By mid-sixties the band became Smokey Robinson and the Miracles as recognition of its leader’s gift. Smokey’s ability as a songwriter now overshadowed his mentor Berry Gordy. Smokey wrote hit after hit for The Temptations, including the It’s Growing, The Way You Do the Things You Do, Get Ready, Ain’t too Proud to Beg, Since I lost My Baby and the epic My Girl which was penned while the Temptations and the Miracles were playing a week at the Apollo theatre in New York. He also wrote tunes for Marvin Gaye, Mary Wells, The Four Tops and The Supremes. Gordy acknowledged his contribution by making him Vice President of Motown.

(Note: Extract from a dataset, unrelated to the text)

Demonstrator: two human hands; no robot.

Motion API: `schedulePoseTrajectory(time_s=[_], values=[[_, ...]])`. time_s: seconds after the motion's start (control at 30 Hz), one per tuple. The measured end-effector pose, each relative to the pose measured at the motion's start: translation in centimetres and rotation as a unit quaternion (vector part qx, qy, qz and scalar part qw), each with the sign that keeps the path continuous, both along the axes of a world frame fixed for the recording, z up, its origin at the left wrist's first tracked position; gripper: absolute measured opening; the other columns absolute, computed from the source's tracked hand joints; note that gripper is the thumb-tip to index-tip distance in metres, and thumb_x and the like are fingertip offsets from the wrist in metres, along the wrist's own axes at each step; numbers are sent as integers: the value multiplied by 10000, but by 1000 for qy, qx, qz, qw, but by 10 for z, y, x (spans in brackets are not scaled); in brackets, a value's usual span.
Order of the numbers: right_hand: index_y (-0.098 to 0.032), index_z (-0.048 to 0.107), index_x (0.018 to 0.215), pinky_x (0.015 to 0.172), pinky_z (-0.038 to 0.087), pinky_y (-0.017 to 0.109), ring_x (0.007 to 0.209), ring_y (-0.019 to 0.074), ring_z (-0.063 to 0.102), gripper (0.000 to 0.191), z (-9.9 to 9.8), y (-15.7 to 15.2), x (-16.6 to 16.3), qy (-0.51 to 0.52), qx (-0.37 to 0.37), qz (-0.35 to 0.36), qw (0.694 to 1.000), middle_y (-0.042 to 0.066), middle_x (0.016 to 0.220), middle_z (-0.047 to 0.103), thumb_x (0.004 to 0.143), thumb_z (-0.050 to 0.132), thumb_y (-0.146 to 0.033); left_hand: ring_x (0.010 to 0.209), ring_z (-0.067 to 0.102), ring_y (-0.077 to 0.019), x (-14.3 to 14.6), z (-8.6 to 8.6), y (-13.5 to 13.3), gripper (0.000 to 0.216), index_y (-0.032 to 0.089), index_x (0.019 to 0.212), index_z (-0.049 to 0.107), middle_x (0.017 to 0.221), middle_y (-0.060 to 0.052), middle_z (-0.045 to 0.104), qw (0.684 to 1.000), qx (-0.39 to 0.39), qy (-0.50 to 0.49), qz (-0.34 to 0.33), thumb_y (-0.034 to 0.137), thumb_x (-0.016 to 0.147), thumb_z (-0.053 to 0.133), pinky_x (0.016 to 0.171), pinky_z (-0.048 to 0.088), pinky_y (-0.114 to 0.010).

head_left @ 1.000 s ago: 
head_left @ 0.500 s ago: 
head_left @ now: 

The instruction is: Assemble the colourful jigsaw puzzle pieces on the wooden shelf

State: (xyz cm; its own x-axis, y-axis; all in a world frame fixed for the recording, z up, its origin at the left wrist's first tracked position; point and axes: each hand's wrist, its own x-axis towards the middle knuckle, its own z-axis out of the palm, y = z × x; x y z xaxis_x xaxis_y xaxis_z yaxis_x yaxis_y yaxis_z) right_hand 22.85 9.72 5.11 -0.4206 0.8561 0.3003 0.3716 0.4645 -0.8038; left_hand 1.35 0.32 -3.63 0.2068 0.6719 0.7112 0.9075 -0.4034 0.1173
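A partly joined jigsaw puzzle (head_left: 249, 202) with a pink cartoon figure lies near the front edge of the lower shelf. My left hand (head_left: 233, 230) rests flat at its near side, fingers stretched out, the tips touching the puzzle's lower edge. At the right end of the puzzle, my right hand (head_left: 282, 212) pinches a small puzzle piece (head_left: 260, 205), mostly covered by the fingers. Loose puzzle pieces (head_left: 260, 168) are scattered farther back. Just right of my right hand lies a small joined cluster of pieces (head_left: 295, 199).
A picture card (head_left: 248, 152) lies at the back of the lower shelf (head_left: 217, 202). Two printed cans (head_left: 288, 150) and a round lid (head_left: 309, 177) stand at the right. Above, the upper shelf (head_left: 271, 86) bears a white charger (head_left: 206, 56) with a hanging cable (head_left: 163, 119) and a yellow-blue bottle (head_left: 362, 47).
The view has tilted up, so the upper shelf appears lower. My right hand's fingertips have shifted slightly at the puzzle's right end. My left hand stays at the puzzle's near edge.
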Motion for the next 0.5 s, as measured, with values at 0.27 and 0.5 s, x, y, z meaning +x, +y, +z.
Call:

By 1969 Smokey was tired of touring and wanted to leave The Miracles. It took him another three years to create the right conditions for his departure. After a short recording hiatus he started a solo career. By now the industry had changed. Motown had been built in an era when the producer was king but by the seventies it was the age of the artist. Marvin Gaye’s album What’s Going On and Stevie Wonder’s Talkin Book signaled this shift. Smokey struggled to find his place in this new world. He turned his attention to his abiding theme: love. The result was a series of stunning adult soul records the best of which is A Quiet Storm released in 1975. The record combined Marv Tarplin’s atmospheric guitar with fables of love at the dark end of the street.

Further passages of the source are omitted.